Dude, dude, DUDE.
I’M SO DRUNK. HAHAHAHAHAHAHAHAHA.
HONESTY-TIME, HONESTY-TIME, man. I’m from the future. No no no no no, wait… seriously. YOU STUPID SHIT, LISTEN TO ME! This writing back to the past is serious business. Me and Greg – Greg from the future who don’t know yet – have been drinking a serious amount of Cuervo at his parents peacock farm. It is some f’d up s, man. They have this weird idea that peacock-dancing is the entertainment wave of the future – well, after SURGE BALL, of course.
Then me and Greg had this idea. CHECK IT OUT! We tell someone in the future to start the peacock-dancing trend, so by the time we come around it’s mega-popular and Greg’s parents (and us, of course) can reap the benefits – and by benefits I mean a dick-load of CASH MONEY.

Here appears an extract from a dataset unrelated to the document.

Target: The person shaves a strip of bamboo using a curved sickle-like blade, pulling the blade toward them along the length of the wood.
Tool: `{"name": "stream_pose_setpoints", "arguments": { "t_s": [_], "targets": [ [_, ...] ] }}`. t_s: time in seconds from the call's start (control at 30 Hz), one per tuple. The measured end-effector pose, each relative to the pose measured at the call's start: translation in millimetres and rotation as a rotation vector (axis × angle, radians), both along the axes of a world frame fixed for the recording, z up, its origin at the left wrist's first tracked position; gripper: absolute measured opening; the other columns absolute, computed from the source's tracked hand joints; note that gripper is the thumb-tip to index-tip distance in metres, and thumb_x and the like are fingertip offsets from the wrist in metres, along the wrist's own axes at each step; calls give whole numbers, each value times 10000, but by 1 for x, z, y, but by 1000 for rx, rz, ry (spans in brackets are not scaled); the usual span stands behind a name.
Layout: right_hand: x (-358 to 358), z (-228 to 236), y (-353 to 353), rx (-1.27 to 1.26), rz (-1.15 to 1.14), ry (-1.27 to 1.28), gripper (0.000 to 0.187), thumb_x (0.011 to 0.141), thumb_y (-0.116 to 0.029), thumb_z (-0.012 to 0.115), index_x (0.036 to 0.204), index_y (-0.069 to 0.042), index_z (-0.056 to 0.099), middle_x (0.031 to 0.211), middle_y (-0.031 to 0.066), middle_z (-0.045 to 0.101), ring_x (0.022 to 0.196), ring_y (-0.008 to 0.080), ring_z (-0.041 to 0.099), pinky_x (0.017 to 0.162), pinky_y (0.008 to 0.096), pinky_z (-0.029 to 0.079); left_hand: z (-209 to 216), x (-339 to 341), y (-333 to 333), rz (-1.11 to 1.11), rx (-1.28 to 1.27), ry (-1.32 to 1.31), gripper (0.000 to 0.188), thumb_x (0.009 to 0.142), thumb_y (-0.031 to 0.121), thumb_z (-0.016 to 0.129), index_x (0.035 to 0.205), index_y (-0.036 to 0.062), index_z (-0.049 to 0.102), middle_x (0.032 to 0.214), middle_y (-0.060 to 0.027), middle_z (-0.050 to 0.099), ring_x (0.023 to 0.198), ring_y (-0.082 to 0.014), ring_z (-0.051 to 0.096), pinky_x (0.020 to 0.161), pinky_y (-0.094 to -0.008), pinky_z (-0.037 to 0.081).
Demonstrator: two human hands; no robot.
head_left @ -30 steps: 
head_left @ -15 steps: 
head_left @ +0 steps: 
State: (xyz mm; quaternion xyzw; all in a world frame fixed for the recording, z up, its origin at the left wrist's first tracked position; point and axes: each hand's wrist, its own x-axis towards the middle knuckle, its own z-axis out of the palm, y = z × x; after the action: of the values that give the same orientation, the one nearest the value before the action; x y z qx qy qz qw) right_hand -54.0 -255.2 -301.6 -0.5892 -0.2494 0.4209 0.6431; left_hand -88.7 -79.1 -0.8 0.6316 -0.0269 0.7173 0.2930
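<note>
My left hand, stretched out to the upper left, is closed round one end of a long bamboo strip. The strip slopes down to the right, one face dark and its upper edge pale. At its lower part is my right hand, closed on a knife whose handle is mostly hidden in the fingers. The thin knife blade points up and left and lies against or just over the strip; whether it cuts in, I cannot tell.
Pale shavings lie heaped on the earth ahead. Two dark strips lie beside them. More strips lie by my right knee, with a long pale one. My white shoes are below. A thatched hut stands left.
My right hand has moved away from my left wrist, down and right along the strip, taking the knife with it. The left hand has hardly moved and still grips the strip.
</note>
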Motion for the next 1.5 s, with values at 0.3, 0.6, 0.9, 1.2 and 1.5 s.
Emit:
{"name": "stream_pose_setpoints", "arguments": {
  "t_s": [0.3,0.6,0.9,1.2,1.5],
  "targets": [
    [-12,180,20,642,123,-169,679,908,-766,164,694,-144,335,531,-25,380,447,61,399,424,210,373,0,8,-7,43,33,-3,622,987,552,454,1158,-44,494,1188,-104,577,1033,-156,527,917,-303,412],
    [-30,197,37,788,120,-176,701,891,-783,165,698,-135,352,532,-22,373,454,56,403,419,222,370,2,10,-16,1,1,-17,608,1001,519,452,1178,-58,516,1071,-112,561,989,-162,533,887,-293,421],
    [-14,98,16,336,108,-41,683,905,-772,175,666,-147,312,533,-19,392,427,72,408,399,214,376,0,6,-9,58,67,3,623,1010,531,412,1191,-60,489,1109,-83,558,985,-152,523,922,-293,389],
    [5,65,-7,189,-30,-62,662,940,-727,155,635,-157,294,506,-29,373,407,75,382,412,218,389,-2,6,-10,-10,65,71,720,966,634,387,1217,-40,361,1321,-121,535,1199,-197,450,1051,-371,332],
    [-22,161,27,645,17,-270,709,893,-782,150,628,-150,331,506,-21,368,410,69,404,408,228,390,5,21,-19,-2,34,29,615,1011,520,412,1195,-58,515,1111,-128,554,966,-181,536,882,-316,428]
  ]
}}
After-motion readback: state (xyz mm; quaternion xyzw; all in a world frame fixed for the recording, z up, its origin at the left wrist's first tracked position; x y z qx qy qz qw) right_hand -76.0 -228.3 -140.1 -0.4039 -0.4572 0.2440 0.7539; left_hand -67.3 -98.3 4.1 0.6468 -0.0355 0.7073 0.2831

So here’s what you basically need to do: If you’ve got 2 peacocks, bring ’em round the yard and teach ’em how to dance. If you’ve got just one peacock, get another one, then bring ’em round the yard and teach ’em how to dance. If you are 100% sans-peacock, acquire two peacocks, bring ’em round the yard and teach ’em how to dance. IT’S THAT SIMPLE.
In return, we’ll give you tiny hints about the future so you can maybe possibly benefit from them.
Dude, this is going to be SO SICK. I LOVE YOU DUDE, I FUCKING LOVE YOU, MAAAAAAAAAAAN!